Things I Remember to Write Down

Bash adventures: read a single character, even if it's a newline

tl;dr

getc() {
  IFS= read -r -n1 -d '' "$@"
}

getc ch
echo "$ch" # don't forget to quote it!

the explanation

So it turns out that it’s pretty difficult to read exactly one character from a stream. From the manual for read (usually in man builtins):

-n nchars
       read returns after reading nchars characters rather  than
       waiting  for a complete line of input, but honor a delim‐
       iter if fewer than nchars characters are read before  the
       delimiter.

The naive solution, then would be:

getc() {
  read -n1 "$@"
}

while getc ch; do
  echo "[$ch]";
done <<EOF
one
two
three
four
EOF

The output from this is:

[o]
[n]
[e]
[]
[t]
[w]
[o]
[]
[t]
[h]
[r]
[e]
[e]
[]
[f]
[o]
[u]
[r]
[]

Wait, what happened to the newlines – why are they returning empty characters? Well, it turns out there are two things going on here. Again from the manual:

The characters in the value of the IFS variable are used to split the
line into words.

…and the newline is in the IFS. So let’s zero out IFS:

getc() {
  IFS= read -n1 "$@"
}

unfortunately, this outputs the same thing, but for a different reason. Remember: read -n nchars will still “honor a delimiter if fewer than nchars characters are read before the delimiter”. And the default delimiter (specified with -d delim) is the newline. So the next solution is to use an empty delimiter.

Now our getc looks like:

getc() {
  IFS= read -n1 -d '' "$@"
}

(NOTE: the space between the -d and the '' is not optional. This confused me the first time I was solving the problem, and I had suggested using the EOF character. Not only that, I suggested obtaining an EOF with "$(echo -e '\004')". The empty delimiter is a better way to solve this particular problem, and $'\004' is a better way to get an EOF character.)
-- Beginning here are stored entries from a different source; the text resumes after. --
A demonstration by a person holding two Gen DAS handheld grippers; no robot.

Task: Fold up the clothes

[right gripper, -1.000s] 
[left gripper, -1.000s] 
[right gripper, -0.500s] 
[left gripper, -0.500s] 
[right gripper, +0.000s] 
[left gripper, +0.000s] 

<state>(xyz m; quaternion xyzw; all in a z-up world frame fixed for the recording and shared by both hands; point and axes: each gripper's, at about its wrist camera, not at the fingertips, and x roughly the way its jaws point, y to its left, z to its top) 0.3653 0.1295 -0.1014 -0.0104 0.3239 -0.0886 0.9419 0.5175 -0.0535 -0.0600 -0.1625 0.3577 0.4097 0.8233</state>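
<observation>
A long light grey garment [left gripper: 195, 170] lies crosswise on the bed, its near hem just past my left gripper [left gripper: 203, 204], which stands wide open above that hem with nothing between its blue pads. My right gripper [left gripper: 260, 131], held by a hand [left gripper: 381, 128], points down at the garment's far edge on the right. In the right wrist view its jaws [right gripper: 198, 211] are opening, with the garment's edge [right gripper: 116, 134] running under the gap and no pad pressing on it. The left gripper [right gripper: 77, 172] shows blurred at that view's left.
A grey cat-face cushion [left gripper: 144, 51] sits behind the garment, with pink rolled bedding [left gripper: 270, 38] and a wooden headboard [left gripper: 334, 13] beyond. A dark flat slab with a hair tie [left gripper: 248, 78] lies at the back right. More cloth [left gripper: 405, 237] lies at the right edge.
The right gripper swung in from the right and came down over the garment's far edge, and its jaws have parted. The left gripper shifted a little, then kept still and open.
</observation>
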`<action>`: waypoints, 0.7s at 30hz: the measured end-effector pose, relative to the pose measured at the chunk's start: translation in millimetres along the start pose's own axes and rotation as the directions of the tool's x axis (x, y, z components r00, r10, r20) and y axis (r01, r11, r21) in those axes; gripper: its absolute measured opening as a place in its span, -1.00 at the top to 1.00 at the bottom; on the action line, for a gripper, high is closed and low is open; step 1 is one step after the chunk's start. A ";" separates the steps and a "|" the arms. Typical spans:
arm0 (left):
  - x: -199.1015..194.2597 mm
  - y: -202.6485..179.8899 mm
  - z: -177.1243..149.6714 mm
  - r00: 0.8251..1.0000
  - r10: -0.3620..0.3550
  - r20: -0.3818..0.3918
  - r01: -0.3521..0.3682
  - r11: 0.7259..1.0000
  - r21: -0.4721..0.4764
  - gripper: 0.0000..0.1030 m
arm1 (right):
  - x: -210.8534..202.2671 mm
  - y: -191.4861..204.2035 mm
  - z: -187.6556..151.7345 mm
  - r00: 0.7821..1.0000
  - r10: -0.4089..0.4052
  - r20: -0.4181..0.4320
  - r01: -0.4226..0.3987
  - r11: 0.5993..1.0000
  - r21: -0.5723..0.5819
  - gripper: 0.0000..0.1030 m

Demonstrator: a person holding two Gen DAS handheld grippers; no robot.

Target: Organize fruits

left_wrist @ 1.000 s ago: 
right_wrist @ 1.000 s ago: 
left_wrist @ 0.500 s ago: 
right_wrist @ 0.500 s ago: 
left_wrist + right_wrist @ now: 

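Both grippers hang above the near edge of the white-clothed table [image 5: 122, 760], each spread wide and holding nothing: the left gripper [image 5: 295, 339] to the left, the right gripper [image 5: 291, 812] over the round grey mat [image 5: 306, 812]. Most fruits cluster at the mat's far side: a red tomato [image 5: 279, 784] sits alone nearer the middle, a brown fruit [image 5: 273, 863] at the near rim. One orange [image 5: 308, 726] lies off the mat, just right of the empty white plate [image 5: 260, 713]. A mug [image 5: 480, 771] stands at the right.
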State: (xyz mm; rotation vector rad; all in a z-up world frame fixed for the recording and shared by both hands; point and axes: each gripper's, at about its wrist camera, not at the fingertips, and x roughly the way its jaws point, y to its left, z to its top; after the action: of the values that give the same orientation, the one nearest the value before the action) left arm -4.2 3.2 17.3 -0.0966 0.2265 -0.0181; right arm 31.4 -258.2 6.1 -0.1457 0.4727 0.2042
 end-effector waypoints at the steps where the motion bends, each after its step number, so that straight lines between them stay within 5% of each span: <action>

Now we get a very different output:

[o]
[n]
[e]
[
]
[t]
[w]
[o]
[
]
[t]
[h]
[r]
[e]
[e]
[
]
[f]
[o]
[u]
[r]
[
]

Our newlines are back! Yay!

There is, however, one more wrinkle, as helpfully pointed out by an anonymous commenter. read also likes to let you use backslashes to escape things. For example, with the current implementation of getc:

while getc ch; do
  echo "[$ch]"
done <<EOF
one\
two
EOF

Yields the following output:

[o]
[n]
[e]
[t]
[w]
[o]
[
]

Note how the backslash after one was interpreted as an escape for the newline that follows. Luckily, read comes with an -r option:

-r     Backslash does not act as an escape character.  The back‐
       slash is considered to be part of the line.  In  particu‐
       lar,  a  backslash-newline pair may not be used as a line
       continuation.

So the final solution is:

getc() {
  IFS= read -r -n1 -d '' "$@"
}

EDIT 7/19/2011: Fixes and nuances to the original solution, as provided by :).